Hi GOAT, OT and other folks, I have a bit of a challenge:
There’s a lot of excitement about populating forms which were previously submitted… possibly pulling from an older version of the same survey (CFDN, Sea Coast Eat Local, basically anyone who’s doing enrollment forms that will be updated), possibly pulling from another survey all together.
I’ve been playing with ChatGPT and kind of amazed at the ability to put things into the right box using AI. Obviously this isn’t a chatGPT problem, but I’m wondering if there are good tools to use fuzzy logic or other general machine learning tools to figure out what information from a previous survey (or schema) would likely be in what data fields from the current survey (or schema). This is something that Quickbooks (in the US) does every year (they pull in all your last years info).
If generalizable, it could be used for surveystack surveys, schemas (like openteam conventions or other conventions), etc. This may also be handy in trying to bulk transfer info from our DB to another, or even DB migrations (imperfect but perhaps can make logical recommendations).
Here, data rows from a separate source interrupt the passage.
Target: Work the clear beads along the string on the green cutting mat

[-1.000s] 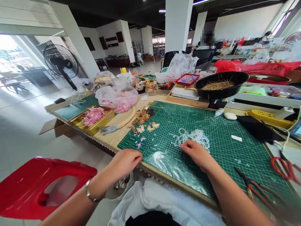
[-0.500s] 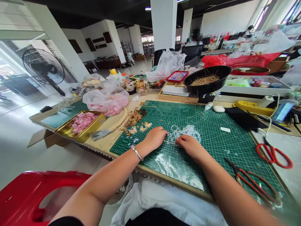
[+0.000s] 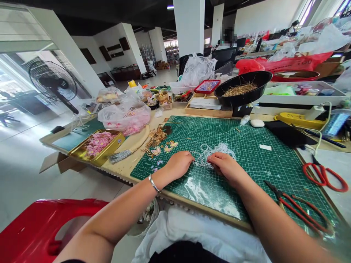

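Note:
A tangled heap of clear beaded strands (image 3: 222, 149) lies on the green cutting mat (image 3: 197, 131). My left hand (image 3: 181, 163), with a silver bangle at its wrist, pinches at the heap's left side, where a strand runs from the fingertips. At the near edge of the same heap, my right hand (image 3: 223, 164) is closed, thumb against forefinger, seemingly on the beaded strand. Left of my left hand are butterfly ornaments (image 3: 170, 147) and a pile of gold-brown hair combs (image 3: 157, 137). What exactly sits between the fingertips is too small to see clearly.
Red-handled pliers (image 3: 298, 212) and red scissors (image 3: 325, 175) lie to the right. A gold tray (image 3: 117, 144) of pink flowers stands left. Behind the mat are a black bowl (image 3: 244, 91) of gold-coloured sticks and a yellow power strip (image 3: 293, 118). A person sits in the background.
My hands have drawn slightly farther apart, the right one shifting a little right and turning. A strand now shows between them and the heap. The view has tilted slightly.

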Motion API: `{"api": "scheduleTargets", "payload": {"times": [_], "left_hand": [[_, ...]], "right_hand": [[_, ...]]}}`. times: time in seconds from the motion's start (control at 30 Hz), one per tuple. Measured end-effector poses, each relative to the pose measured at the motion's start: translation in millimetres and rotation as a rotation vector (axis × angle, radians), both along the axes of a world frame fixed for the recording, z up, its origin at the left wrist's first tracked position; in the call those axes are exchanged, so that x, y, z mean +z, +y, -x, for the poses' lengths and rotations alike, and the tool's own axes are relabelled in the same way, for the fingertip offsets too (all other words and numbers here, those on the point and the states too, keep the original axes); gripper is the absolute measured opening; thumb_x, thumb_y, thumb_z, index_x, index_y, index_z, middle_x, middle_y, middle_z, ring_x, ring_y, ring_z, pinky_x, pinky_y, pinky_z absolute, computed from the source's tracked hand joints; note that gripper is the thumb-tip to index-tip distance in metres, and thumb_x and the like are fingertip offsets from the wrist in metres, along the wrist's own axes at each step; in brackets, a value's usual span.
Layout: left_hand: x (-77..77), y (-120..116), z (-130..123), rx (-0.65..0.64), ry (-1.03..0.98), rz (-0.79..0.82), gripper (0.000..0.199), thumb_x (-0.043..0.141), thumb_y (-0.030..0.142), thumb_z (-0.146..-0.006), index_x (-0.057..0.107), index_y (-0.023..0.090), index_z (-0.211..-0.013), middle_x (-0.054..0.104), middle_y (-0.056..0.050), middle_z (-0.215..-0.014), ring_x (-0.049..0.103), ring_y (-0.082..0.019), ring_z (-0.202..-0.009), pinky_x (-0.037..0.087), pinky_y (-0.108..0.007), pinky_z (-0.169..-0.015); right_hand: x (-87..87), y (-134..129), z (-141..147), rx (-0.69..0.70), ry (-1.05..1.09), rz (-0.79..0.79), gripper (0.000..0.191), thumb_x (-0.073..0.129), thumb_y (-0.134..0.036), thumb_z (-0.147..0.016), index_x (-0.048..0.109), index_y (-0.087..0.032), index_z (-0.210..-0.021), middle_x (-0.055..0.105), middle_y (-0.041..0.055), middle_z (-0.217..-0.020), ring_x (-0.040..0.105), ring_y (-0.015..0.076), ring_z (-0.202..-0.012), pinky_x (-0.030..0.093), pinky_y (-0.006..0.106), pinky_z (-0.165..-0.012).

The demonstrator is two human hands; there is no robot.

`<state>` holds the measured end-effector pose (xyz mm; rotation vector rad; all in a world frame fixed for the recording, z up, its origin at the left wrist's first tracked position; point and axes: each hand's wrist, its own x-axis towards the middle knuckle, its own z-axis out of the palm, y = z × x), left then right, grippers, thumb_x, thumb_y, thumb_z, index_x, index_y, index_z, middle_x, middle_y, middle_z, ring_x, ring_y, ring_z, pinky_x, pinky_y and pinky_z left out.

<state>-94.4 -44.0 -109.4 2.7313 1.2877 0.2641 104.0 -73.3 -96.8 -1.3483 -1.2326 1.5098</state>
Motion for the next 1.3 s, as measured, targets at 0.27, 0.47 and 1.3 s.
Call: {"api": "scheduleTargets", "payload": {"times": [0.27, 0.47, 1.3], "left_hand": [[-3.7, -16, -21, 0.12, -0.062, -0.019, 0.02, 0.054, 0.029, -0.086, 0.067, 0.018, -0.095, 0.065, -0.006, -0.091, 0.059, -0.02, -0.087, 0.047, -0.031, -0.081], [-4.6, -17, -26, 0.158, -0.041, -0.015, 0.018, 0.051, 0.022, -0.086, 0.068, 0.019, -0.088, 0.065, -0.005, -0.085, 0.06, -0.019, -0.083, 0.046, -0.03, -0.075], [17.9, -25, -60, 0.378, 0.258, -0.032, 0.022, 0.049, 0.008, -0.074, 0.068, 0.016, -0.081, 0.068, -0.01, -0.083, 0.064, -0.022, -0.081, 0.047, -0.03, -0.07]], "right_hand": [[-2.0, 1, -1, -0.004, 0.029, 0.004, 0.023, 0.058, -0.04, -0.067, 0.052, -0.018, -0.064, 0.035, -0.0071, -0.047, 0.026, 0.0073, -0.042, 0.016, 0.023, -0.041], [-4.3, 2, -1, 0.007, 0.044, -0.007, 0.025, 0.06, -0.041, -0.067, 0.052, -0.018, -0.064, 0.037, -0.007, -0.047, 0.027, 0.007, -0.043, 0.016, 0.023, -0.041], [-9.8, 11, -7, -0.014, 0.198, -0.06, 0.022, 0.061, -0.037, -0.062, 0.049, -0.018, -0.061, 0.037, -0.0077, -0.045, 0.025, 0.0055, -0.038, 0.011, 0.022, -0.04]]}}
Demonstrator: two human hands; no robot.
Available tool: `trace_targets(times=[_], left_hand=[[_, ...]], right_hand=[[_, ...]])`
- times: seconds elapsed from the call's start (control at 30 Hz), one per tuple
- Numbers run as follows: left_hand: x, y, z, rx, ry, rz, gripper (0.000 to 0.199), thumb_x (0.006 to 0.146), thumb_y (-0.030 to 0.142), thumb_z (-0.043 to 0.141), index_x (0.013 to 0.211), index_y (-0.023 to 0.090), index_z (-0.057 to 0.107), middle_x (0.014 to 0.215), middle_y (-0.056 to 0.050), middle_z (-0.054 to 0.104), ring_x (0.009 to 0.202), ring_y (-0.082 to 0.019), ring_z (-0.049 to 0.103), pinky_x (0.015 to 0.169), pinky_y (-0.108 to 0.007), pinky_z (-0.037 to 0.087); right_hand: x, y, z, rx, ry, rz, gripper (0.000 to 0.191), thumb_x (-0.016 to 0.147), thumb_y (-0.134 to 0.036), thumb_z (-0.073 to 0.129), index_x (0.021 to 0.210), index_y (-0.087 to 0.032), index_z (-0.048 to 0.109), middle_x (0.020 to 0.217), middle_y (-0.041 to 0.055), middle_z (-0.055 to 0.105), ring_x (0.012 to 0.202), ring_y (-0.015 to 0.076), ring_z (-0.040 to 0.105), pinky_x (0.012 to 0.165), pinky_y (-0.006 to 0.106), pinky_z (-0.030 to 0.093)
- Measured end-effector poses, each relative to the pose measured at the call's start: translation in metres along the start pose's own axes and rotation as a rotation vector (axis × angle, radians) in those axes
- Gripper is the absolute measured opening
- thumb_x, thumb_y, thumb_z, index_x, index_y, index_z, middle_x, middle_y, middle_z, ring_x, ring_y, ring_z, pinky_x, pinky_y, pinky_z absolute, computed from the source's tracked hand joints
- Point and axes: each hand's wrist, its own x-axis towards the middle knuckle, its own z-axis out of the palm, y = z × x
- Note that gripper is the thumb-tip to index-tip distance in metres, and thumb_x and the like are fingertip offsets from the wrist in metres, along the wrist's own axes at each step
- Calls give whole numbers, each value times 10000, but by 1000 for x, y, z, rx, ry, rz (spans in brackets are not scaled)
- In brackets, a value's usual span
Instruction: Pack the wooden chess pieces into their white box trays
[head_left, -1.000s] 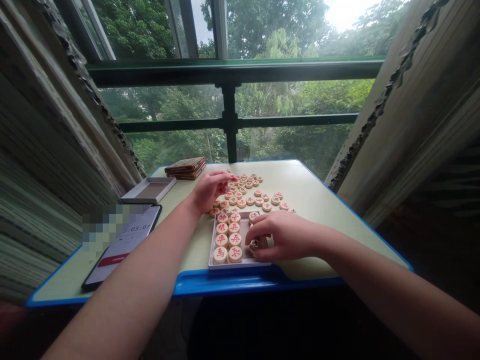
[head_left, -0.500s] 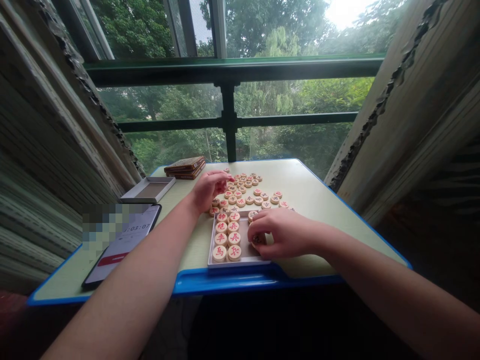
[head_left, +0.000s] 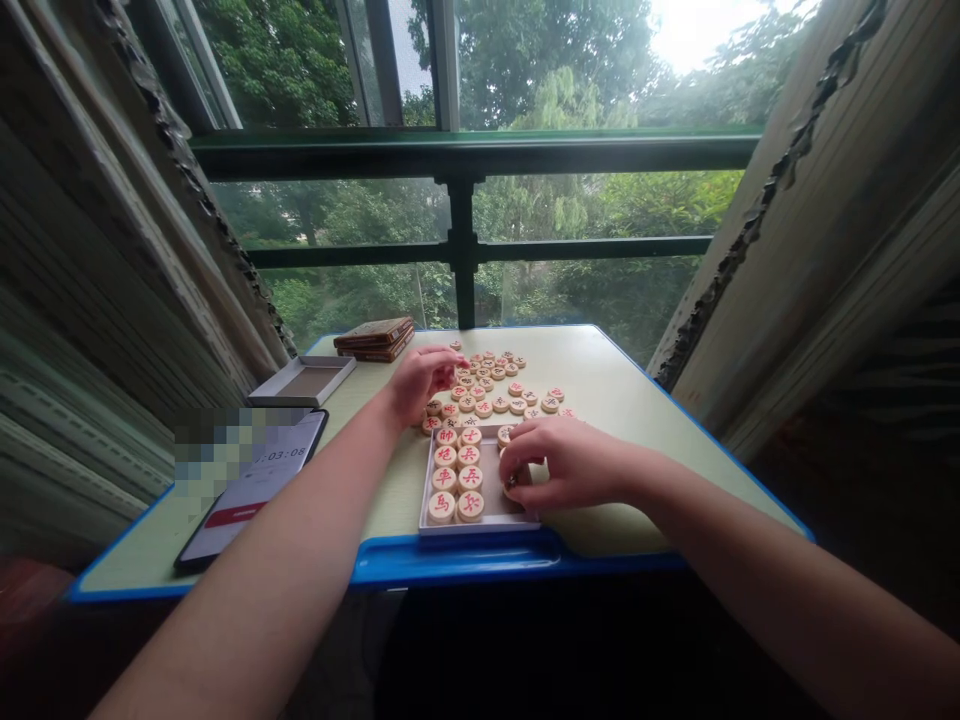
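Observation:
Inside a shallow white box [head_left: 424,495], red-lettered Chinese chess pieces [head_left: 445,478] lie in two columns on the left. My right hand [head_left: 574,463] is over the box's right side, thumb and fingers closed around a dark-lettered Chinese chess piece [head_left: 513,480] low in the box. Its fingers partly cover another piece [head_left: 503,436] at the far end. My left hand [head_left: 426,383] hovers behind the box, beside the loose pieces [head_left: 484,369]. Its fingers are loosely bent and apart, with nothing visible in them.
Loose pieces spread across the table [head_left: 637,450] behind the box. To the left are an empty box lid [head_left: 262,392], a phone [head_left: 247,490] showing a timer, and stacked brown boxes [head_left: 375,338]. A window with a green rail [head_left: 480,150] and curtains [head_left: 787,230] border the table.
The view has shifted slightly. Both hands stay in nearly the same places, and my right hand still grips the piece in the box.

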Motion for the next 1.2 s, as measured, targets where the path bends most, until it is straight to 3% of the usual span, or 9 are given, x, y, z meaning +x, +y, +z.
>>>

Also, because it’s solving a general problem impacting lots people, it’s likely to have more investment or interest.
Do you think there’s machine learning code to do this kind of work (and what and where if so!), and what conditions would make this more or less likely to success? @paul121 @jgaehring @3wordchant @tibetsprague @wgardiner @ircwaves maybe interested in this question.
I can’t find her to @ her here on the forum but Rian Wanstreet might be a good person to talk to. I believe she worked on or knew people involved with Mozilla’s Common Voice project prior to joining OpenTEAM.
I haven’t looked at “open” options for machine learning in a long while, and generally lost interest when I realized any specialized applications of ML (by “specialized”, I mean anything that requires rolling your own training data, models and/or algorithms) are way more trouble than they’re worth for solving anything like the kinds of problems I encounter in my day-to-day work on agtech. It’s just overkill, and usually a simple regression analysis would be more appropriate for the small- to medium-sized datasets I’m likely to ever be working with. And the lack of truly free and open datasets and models (Common Voice being a notable exception) discouraged me from seeking more generalized ML approaches, akin to the one I think you’re describing. But that assessment of mine is several years old now, and I’d be really interested to know what options exist now. Obviously, ChatGPT is a major recent development with some potential to change that landscape, but my currently low bandwidth combined with an entrenched skepticism has stopped me taking the time to find out if the service-level/licensing agreements underpinning those services are any better than the state of the art, say, 5 years ago, let alone if any of it could be applicable to anything I’m working on. Still skeptical, but hope to be proved wrong!
Rian works at OT now so I can ask her!
Common Voice was awesome, but it was voice recognition more than anything else.
I think it’s something we all need to be thinking more about, I don’t think (based on using it) it’s vaporware. The open source question is very very real, but the world will move regardless so we need to think about this either way.
Reminds me this popped up on my feed a few days ago and I still need to give it a listen:
I’ve thought off-and-on over the years that it’d be great for the GOAT community to connect somehow with people/orgs doing AI work of this nature, like Gebru’s Distributed AI Research Institute or similar:
Perhaps the time has come? This stuff is so way over my head, both the actual technology and the vast amount of scholarship on the ethical and sociological implications. I agree AI definitely deserves consideration from the ag community, if nothing else b/c the potential for negative outcomes and abuse seems especially high for our industry. I feel those considerations also require a real dialogue with the experts, though, if we hope to reach any meaningful conclusions about its possibilities for ag-tech.